La qualification de l’état de cessation des paiements
La définition légale et son application concrète
Le tribunal retient la définition légale de la cessation des paiements pour qualifier la situation du débiteur. Il fonde son analyse sur l’impossibilité constatée de faire face au passif exigible avec l’actif disponible. « Les informations fournies au tribunal en chambre du conseil et l’analyse des documents produits établissent que la société PIHome ne peut faire face à son passif exigible avec son actif disponible et se trouve en état de cessation des paiements » (Motifs). Cette application stricte rejoint la jurisprudence constante sur le sujet. « Aux termes des articles L.631-1 et L.631-4 du Code de commerce, l’état de cessation des paiements se définit comme étant l’impossibilité pour un débiteur de faire face à son passif exigible avec son actif disponible » (Tribunal de commerce de commerce de Saint-Denis de La Réunion, le 26 janvier 2026, n°2025F02419). La portée de cette qualification est essentielle car elle conditionne l’ouverture de toute procédure collective.

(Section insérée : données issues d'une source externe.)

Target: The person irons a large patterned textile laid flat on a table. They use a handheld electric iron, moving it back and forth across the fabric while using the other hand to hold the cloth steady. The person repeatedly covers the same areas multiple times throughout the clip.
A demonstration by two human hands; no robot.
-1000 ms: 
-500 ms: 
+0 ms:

La fixation provisoire de la date de cessation
Le tribunal utilise un critère objectif pour dater le point de départ de l’insolvabilité. Il retient le défaut de paiement d’une obligation spécifique, les salaires, comme élément révélateur. « Attendu que la date de cessation des paiements peut être provisoirement fixée au 04/08/2025, date de non paiement des salaires » (Motifs). Cette méthode offre une assise factuelle solide à la détermination de la période suspecte. Sa valeur réside dans la sécurité juridique qu’elle apporte pour le calcul des actes susceptibles d’être annulés.

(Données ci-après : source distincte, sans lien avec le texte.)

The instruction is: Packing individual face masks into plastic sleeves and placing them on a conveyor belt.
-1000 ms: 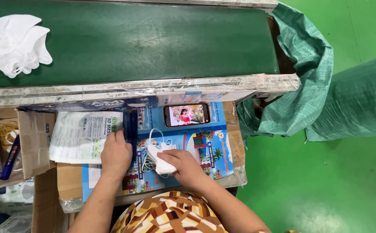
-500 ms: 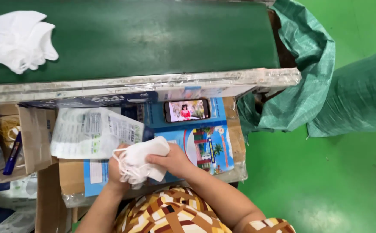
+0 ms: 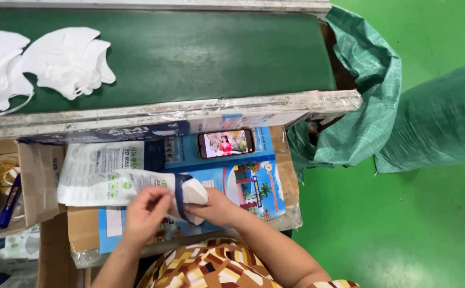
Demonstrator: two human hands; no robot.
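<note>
Head view, hands: the left hand (image 3: pixel 146 207) pinches the mouth of a printed packet (image 3: pixel 136 184); the right hand (image 3: pixel 216 207) grips a folded white mask (image 3: pixel 192 193) half inside it, above the cardboard worktop's (image 3: pixel 283 176) front edge.
Nearby: a phone (image 3: pixel 226 143) at the worktop's back edge; loose masks (image 3: pixel 64 61) on the green conveyor belt (image 3: pixel 211 48).
Risk: the mask could snag at the packet mouth and crumple.
Hidden: fingertips behind the packet; whether ear loops are tucked in.

Packets, printed card and a phone screen on my bench.

I hold a white packet with a dark blue band (image 3: pixel 176 194) in both hands, over a stack of flat white packets (image 3: pixel 96 170). A lit phone (image 3: pixel 226 143) lies flat on blue printed cardboard (image 3: pixel 251 184).
</note>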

Le prononcé de la liquidation judiciaire simplifiée
Les conditions du prononcé de la liquidation
La décision justifie le choix de la liquidation par l’impossibilité manifeste de tout redressement. Elle lie explicitement cette impossibilité à la situation financière et sociale de l’entreprise. « La situation de l’entreprise et notamment l’impossibilité de faire face au paiement des salaires impliquent que tout redressement est manifestement impossible » (Motifs). Le sens de cette appréciation est de vérifier le respect des conditions légales prévues à l’article L. 640-1 du code de commerce. La portée est décisive car elle écarte toute autre issue procédurale au profit de la liquidation.

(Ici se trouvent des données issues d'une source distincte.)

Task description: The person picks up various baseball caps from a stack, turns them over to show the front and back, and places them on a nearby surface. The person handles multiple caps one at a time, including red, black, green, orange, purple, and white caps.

Le régime procédural simplifié et ses modalités
Le tribunal applique le régime de la liquidation simplifiée en raison de l’absence d’actif immobilier. Il vérifie la conformité des chiffres communiqués avec les seuils légaux. « Le débiteur atteste ne pas posséder d’actif immobilier et que le tribunal a pu vérifier que les chiffres communiqués permettaient dès à présent, conformément à l’article L.641-2 du code de commerce, d’appliquer le régime de la liquidation judiciaire simplifiée » (Motifs). La valeur de ce régime est d’alléger les formalités pour les petites structures. Sa portée pratique se traduit par la désignation d’un liquidateur et la fixation de délais stricts pour l’inventaire et l’établissement des listes de créances.